Exercise goal:
What follows is data; output all of it exactly as given.

Raw data:
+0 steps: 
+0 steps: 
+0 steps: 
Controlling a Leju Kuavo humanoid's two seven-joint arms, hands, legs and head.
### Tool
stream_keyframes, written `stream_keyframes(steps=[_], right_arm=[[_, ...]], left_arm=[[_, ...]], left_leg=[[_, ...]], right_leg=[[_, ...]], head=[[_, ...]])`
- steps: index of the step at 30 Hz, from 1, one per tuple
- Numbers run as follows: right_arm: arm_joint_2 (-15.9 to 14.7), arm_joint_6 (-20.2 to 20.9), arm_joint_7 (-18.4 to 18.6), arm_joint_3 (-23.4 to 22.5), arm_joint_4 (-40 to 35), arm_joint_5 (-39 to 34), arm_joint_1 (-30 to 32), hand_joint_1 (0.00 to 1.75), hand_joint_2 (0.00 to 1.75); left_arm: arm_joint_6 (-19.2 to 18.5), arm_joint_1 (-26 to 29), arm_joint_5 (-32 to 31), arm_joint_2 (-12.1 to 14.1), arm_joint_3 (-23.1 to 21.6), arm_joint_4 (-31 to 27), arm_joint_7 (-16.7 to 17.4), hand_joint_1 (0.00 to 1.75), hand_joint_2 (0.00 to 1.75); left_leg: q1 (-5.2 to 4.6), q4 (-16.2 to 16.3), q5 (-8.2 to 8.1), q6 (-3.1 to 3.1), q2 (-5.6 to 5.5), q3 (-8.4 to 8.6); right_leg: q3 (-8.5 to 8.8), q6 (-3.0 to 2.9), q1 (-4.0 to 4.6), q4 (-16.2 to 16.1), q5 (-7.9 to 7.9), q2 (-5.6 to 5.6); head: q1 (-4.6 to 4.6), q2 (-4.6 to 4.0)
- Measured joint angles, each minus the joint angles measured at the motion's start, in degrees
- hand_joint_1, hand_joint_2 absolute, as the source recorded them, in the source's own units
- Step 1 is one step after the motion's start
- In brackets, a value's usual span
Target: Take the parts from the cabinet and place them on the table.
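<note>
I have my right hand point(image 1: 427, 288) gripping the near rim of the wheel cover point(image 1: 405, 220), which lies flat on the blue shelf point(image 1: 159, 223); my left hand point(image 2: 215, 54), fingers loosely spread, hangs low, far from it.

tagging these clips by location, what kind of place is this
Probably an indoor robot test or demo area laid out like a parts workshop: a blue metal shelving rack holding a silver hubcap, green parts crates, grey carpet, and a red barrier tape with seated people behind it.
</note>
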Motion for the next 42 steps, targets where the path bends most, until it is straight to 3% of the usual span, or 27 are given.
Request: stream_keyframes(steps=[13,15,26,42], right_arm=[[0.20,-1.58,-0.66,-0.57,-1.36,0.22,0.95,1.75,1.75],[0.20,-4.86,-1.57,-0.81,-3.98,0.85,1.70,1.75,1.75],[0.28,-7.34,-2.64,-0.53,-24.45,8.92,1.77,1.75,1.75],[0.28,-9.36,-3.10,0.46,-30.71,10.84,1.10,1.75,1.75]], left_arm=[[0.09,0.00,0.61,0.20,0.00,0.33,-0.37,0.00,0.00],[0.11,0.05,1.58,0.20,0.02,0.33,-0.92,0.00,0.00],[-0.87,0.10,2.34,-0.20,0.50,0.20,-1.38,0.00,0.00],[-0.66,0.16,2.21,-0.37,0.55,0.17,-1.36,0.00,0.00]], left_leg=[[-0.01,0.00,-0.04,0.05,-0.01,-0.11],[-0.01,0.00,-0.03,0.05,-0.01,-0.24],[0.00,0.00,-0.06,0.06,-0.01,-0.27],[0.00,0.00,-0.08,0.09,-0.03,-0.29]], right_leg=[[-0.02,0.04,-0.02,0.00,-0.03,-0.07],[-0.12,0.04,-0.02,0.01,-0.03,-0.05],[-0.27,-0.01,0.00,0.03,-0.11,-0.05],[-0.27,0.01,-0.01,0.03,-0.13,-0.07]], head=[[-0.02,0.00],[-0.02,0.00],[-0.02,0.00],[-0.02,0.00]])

Answer to this task:
+0 steps: 
+0 steps: 
+0 steps: 
Controlling a Leju Kuavo humanoid's two seven-joint arms, hands, legs and head.
### Tool
stream_keyframes, written `stream_keyframes(steps=[_], right_arm=[[_, ...]], left_arm=[[_, ...]], left_leg=[[_, ...]], right_leg=[[_, ...]], head=[[_, ...]])`
- steps: index of the step at 30 Hz, from 1, one per tuple
- Numbers run as follows: right_arm: arm_joint_2 (-15.9 to 14.7), arm_joint_6 (-20.2 to 20.9), arm_joint_7 (-18.4 to 18.6), arm_joint_3 (-23.4 to 22.5), arm_joint_4 (-40 to 35), arm_joint_5 (-39 to 34), arm_joint_1 (-30 to 32), hand_joint_1 (0.00 to 1.75), hand_joint_2 (0.00 to 1.75); left_arm: arm_joint_6 (-19.2 to 18.5), arm_joint_1 (-26 to 29), arm_joint_5 (-32 to 31), arm_joint_2 (-12.1 to 14.1), arm_joint_3 (-23.1 to 21.6), arm_joint_4 (-31 to 27), arm_joint_7 (-16.7 to 17.4), hand_joint_1 (0.00 to 1.75), hand_joint_2 (0.00 to 1.75); left_leg: q1 (-5.2 to 4.6), q4 (-16.2 to 16.3), q5 (-8.2 to 8.1), q6 (-3.1 to 3.1), q2 (-5.6 to 5.5), q3 (-8.4 to 8.6); right_leg: q3 (-8.5 to 8.8), q6 (-3.0 to 2.9), q1 (-4.0 to 4.6), q4 (-16.2 to 16.1), q5 (-7.9 to 7.9), q2 (-5.6 to 5.6); head: q1 (-4.6 to 4.6), q2 (-4.6 to 4.0)
- Measured joint angles, each minus the joint angles measured at the motion's start, in degrees
- hand_joint_1, hand_joint_2 absolute, as the source recorded them, in the source's own units
- Step 1 is one step after the motion's start
- In brackets, a value's usual span
Target: Take the parts from the cabinet and place them on the table.
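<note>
I have my right hand point(image 1: 427, 288) gripping the near rim of the wheel cover point(image 1: 405, 220), which lies flat on the blue shelf point(image 1: 159, 223); my left hand point(image 2: 215, 54), fingers loosely spread, hangs low, far from it.

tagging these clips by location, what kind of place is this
Probably an indoor robot test or demo area laid out like a parts workshop: a blue metal shelving rack holding a silver hubcap, green parts crates, grey carpet, and a red barrier tape with seated people behind it.
</note>
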Motion for the next 42 steps, targets where the path bends most, until it is straight to 3% of the usual span, or 27 are given.
Request: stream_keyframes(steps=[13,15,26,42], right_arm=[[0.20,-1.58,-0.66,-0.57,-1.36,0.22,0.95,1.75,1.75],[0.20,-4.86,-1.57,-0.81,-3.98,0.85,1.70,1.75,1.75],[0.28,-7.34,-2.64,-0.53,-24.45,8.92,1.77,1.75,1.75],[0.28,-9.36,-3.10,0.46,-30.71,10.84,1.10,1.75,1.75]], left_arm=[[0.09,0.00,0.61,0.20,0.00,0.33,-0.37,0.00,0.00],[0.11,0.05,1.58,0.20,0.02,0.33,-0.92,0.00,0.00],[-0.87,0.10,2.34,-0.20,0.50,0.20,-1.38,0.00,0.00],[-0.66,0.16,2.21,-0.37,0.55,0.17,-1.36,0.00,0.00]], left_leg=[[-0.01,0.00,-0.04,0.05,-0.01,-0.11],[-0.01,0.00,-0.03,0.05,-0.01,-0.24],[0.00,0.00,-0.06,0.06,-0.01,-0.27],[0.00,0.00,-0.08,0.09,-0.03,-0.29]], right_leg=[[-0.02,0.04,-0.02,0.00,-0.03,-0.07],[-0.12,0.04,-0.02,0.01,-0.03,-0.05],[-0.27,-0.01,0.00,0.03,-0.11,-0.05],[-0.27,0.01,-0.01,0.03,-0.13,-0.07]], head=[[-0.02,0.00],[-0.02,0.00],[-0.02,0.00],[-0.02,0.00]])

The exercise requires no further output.